▶ Required work
Write out exactly the first lines of the listing, ending on the line that contains "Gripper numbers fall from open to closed".

▶ Data to examine

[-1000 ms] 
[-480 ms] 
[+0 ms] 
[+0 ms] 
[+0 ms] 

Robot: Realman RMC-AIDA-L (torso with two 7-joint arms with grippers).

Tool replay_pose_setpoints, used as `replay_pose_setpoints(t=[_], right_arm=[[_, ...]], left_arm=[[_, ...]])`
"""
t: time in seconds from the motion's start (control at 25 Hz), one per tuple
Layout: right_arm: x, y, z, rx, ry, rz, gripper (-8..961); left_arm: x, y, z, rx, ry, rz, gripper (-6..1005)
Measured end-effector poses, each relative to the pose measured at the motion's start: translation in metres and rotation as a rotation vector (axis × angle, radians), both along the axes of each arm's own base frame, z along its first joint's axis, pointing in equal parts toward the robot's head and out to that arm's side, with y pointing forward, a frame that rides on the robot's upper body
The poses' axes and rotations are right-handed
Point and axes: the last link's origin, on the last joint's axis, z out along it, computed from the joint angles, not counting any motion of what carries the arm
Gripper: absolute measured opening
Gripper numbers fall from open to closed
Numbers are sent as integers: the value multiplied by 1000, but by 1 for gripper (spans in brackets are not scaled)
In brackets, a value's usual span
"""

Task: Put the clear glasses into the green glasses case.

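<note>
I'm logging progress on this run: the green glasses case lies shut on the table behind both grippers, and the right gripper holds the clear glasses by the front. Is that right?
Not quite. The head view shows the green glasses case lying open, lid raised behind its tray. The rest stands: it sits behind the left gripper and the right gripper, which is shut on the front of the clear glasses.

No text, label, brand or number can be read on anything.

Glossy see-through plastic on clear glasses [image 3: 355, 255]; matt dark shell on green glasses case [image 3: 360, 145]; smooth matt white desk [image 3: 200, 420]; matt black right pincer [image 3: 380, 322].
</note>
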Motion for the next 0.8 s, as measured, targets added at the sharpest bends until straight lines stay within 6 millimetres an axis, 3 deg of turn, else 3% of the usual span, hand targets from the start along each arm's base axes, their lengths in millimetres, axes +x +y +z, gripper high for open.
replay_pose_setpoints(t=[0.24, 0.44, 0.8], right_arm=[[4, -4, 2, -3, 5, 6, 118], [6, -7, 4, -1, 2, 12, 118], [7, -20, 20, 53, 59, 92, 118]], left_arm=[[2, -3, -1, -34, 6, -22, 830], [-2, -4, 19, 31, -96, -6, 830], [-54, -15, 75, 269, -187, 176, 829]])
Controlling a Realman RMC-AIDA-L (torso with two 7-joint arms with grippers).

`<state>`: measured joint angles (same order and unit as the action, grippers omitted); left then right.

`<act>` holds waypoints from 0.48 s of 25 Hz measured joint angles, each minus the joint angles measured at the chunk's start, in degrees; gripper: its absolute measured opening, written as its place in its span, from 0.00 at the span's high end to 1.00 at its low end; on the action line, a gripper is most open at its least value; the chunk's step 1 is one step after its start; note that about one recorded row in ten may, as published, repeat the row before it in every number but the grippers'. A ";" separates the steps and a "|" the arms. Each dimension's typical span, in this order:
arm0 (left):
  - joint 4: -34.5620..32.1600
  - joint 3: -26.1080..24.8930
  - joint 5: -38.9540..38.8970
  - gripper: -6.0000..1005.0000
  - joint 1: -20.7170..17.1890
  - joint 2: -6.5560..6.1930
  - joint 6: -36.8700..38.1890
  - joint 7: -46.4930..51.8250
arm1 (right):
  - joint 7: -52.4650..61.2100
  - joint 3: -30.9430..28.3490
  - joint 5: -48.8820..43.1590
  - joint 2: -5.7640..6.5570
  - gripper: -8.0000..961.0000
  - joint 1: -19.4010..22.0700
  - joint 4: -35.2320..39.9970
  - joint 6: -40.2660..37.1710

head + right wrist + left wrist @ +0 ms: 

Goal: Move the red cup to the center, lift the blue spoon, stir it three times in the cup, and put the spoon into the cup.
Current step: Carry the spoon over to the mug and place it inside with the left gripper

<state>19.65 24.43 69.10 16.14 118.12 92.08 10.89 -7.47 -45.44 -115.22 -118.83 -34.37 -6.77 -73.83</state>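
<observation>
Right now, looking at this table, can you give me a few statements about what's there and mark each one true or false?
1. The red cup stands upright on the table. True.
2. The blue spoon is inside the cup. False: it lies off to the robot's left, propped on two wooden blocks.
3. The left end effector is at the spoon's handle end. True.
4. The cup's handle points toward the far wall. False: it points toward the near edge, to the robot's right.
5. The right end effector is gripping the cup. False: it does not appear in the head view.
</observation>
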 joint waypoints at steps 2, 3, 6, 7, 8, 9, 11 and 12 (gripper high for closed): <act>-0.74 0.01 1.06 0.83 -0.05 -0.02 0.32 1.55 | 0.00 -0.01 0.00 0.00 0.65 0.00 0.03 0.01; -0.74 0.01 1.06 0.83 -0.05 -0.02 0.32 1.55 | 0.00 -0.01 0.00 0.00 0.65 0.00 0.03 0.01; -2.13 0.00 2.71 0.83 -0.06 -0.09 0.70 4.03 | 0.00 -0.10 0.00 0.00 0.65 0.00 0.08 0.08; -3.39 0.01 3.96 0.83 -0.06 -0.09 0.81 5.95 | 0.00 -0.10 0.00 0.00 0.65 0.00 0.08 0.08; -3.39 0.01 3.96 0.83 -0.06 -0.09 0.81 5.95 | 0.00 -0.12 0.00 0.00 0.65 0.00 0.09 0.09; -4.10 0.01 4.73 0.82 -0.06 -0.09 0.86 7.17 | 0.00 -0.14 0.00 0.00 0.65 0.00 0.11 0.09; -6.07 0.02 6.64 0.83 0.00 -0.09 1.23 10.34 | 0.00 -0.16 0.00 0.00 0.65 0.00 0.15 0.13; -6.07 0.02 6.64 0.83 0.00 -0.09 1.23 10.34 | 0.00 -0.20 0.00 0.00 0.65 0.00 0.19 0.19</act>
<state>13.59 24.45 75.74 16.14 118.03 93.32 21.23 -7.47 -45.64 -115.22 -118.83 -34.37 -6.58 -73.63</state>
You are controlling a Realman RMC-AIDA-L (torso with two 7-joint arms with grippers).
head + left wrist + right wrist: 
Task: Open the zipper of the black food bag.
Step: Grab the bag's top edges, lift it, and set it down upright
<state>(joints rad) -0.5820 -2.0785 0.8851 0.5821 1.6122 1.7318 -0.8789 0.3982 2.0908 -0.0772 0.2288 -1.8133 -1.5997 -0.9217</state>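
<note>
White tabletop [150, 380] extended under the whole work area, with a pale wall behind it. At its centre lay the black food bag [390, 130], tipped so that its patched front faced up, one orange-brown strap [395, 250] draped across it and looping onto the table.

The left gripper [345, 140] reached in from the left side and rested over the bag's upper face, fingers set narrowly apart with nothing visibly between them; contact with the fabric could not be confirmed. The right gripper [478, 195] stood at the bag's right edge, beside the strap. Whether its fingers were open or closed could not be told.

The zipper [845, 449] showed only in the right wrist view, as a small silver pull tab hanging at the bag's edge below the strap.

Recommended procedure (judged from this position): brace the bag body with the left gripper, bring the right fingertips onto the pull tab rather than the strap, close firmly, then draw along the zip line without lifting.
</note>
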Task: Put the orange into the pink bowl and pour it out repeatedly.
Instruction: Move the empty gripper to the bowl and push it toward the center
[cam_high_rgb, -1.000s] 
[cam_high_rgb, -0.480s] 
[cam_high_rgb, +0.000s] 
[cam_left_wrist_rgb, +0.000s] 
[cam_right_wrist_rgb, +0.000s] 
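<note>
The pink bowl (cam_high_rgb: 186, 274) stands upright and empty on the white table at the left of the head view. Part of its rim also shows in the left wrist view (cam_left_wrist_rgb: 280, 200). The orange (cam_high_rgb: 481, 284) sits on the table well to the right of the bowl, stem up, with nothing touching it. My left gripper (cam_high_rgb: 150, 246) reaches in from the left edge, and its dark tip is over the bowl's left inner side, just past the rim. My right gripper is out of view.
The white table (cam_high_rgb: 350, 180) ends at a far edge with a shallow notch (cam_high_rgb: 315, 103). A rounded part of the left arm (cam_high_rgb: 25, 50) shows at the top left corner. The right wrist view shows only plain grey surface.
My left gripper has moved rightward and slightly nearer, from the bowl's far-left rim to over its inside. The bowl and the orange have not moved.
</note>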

▶ Reply to the task
[-1000 ms] 
[-480 ms] 
[+0 ms] 
[+0 ms] 
[+0 ms] 

Robot: Realman RMC-AIDA-L (torso with two 7-joint arms with grippers).

Tool replay_pose_setpoints, used as `replay_pose_setpoints(t=[_], right_arm=[[_, ...]], left_arm=[[_, ...]])`
"""
t: time in seconds from the motion's start (control at 25 Hz), one per tuple
Layout: right_arm: x, y, z, rx, ry, rz, gripper (-8..961); left_arm: x, y, z, rx, ry, rz, gripper (-6..1005)
Measured end-effector poses, each relative to the pose measured at the motion's start: translation in metres and rotation as a rotation vector (axis × angle, radians), both along the axes of each arm's own base frame, z along its first joint's axis, pointing in equal parts toward the robot's head and out to that arm's side, with y pointing forward, a frame that rides on the robot's upper body
The poses' axes and rotations are right-handed
Point and axes: the last link's origin, on the last joint's axis, z out along it, computed from the joint angles, not counting any motion of what carries the arm
Gripper: absolute measured opening
Gripper numbers fall from open to closed

The exercise is done now.